Stage: Query Execution Time Prediction in Amazon Redshift
Ziniu Wu, Ryan Marcus, Zhengchun Liu, Parimarjan Negi, Vikram Nathan, Pascal Pfeil, Gaurav Saxena, Mohammad Rahman, Balakrishnan Narayanaswamy, Tim Kraska
TL;DR
The paper tackles the challenge of predicting query execution time in Amazon Redshift to support critical downstream tasks like admission, scheduling, and optimization. It introduces Stage, a hierarchical predictor composed of an exec-time cache, a local Bayesian ensemble of XGBoost models, and a global graph-based model trained across many instances. By cascading these components, Stage achieves fast, uncertainty-aware predictions that handle cold-start and workload drift, delivering about a $20\%$ reduction in end-to-end latency on production-like workloads.

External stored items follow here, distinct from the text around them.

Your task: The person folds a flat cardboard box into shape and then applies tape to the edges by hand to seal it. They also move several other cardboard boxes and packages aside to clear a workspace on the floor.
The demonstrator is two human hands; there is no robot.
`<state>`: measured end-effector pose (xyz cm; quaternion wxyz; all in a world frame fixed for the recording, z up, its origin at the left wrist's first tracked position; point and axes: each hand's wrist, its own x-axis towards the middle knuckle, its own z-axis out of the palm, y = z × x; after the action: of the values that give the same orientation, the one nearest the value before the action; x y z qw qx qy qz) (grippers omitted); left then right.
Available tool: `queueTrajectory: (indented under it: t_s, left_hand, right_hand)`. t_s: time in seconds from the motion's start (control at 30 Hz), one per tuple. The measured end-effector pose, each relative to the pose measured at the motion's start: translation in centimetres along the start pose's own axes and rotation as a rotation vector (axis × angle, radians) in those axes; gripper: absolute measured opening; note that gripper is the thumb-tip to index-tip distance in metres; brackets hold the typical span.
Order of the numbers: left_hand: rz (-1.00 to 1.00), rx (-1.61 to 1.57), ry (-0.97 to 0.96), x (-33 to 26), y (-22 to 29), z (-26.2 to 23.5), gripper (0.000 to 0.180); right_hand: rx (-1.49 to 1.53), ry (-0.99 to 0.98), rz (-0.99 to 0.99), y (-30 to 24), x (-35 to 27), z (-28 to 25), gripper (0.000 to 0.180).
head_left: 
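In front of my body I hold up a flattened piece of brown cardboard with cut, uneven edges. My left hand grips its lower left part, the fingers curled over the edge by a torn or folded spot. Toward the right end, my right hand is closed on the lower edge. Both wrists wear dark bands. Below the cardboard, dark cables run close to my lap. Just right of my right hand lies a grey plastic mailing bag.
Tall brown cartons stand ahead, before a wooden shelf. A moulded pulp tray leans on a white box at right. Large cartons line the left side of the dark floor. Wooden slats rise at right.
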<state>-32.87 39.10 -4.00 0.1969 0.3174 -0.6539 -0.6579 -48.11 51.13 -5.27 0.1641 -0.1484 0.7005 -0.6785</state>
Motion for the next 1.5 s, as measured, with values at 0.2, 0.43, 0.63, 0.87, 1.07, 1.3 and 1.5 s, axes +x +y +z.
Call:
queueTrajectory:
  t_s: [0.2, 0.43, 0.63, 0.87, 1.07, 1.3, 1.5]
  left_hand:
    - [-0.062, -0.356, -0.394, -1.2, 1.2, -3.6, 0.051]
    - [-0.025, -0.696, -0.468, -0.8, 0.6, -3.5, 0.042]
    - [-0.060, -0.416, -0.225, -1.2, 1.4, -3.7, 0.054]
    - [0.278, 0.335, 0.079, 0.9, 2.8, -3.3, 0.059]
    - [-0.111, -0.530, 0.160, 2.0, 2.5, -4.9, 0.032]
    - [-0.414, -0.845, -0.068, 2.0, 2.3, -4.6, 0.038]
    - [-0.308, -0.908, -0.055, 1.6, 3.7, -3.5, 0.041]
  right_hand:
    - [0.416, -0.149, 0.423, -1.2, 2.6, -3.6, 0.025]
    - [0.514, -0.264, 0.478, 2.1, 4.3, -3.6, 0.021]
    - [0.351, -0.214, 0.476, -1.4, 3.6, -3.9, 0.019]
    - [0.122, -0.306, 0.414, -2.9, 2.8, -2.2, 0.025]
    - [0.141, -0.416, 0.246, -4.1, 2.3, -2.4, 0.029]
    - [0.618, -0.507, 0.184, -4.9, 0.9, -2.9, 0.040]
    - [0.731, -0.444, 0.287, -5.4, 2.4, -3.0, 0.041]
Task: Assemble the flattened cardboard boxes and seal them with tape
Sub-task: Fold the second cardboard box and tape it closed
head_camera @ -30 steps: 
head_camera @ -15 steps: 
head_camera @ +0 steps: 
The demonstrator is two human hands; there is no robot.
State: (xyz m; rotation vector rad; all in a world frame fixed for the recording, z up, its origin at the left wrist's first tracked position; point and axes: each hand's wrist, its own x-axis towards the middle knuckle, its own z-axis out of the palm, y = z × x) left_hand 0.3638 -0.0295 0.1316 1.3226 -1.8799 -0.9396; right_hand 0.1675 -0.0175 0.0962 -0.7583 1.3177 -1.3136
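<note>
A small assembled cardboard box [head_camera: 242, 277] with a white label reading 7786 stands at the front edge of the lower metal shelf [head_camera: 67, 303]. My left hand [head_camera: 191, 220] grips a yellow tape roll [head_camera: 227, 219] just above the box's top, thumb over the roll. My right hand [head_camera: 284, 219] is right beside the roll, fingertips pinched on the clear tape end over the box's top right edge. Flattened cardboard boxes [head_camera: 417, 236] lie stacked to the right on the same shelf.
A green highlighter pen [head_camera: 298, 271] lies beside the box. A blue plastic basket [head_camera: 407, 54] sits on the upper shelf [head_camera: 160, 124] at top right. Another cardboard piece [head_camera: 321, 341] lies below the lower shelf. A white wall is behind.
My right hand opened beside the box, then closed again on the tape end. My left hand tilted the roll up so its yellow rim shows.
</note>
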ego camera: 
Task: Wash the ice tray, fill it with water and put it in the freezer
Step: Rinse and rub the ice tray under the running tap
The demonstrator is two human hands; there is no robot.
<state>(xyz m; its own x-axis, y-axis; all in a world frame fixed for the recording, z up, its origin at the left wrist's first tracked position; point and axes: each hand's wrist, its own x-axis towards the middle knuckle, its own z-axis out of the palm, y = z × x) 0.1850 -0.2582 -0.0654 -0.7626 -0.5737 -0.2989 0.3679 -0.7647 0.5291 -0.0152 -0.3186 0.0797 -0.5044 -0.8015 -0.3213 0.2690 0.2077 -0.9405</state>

The work demonstrates practical deployment of multi-stage ML in a production DBMS, provides extensive ablations and uncertainty analyses, and discusses future directions for applying hierarchical predictors to other tasks and environment-aware prediction challenges.
Abstract
Query performance (e.g., execution time) prediction is a critical component of modern DBMSes. As a pioneering cloud data warehouse, Amazon Redshift relies on an accurate execution time prediction for many downstream tasks, ranging from high-level optimizations, such as automatically creating materialized views, to low-level tasks on the critical path of query execution, such as admission, scheduling, and execution resource control. Unfortunately, many existing execution time prediction techniques, including those used in Redshift, suffer from cold start issues, inaccurate estimation, and are not robust against workload/data changes. In this paper, we propose a novel hierarchical execution time predictor: the Stage predictor. The Stage predictor is designed to leverage the unique characteristics and challenges faced by Redshift. The Stage predictor consists of three model states: an execution time cache, a lightweight local model optimized for a specific DB instance with uncertainty measurement, and a complex global model that is transferable across all instances in Redshift. We design a systematic approach to use these models that best leverages optimality (cache), instance-optimization (local model), and transferable knowledge about Redshift (global model). Experimentally, we show that the Stage predictor makes more accurate and robust predictions while maintaining a practical inference latency and memory overhead. Overall, the Stage predictor can improve the average query execution latency by $20\%$ on these instances compared to the prior query performance predictor in Redshift.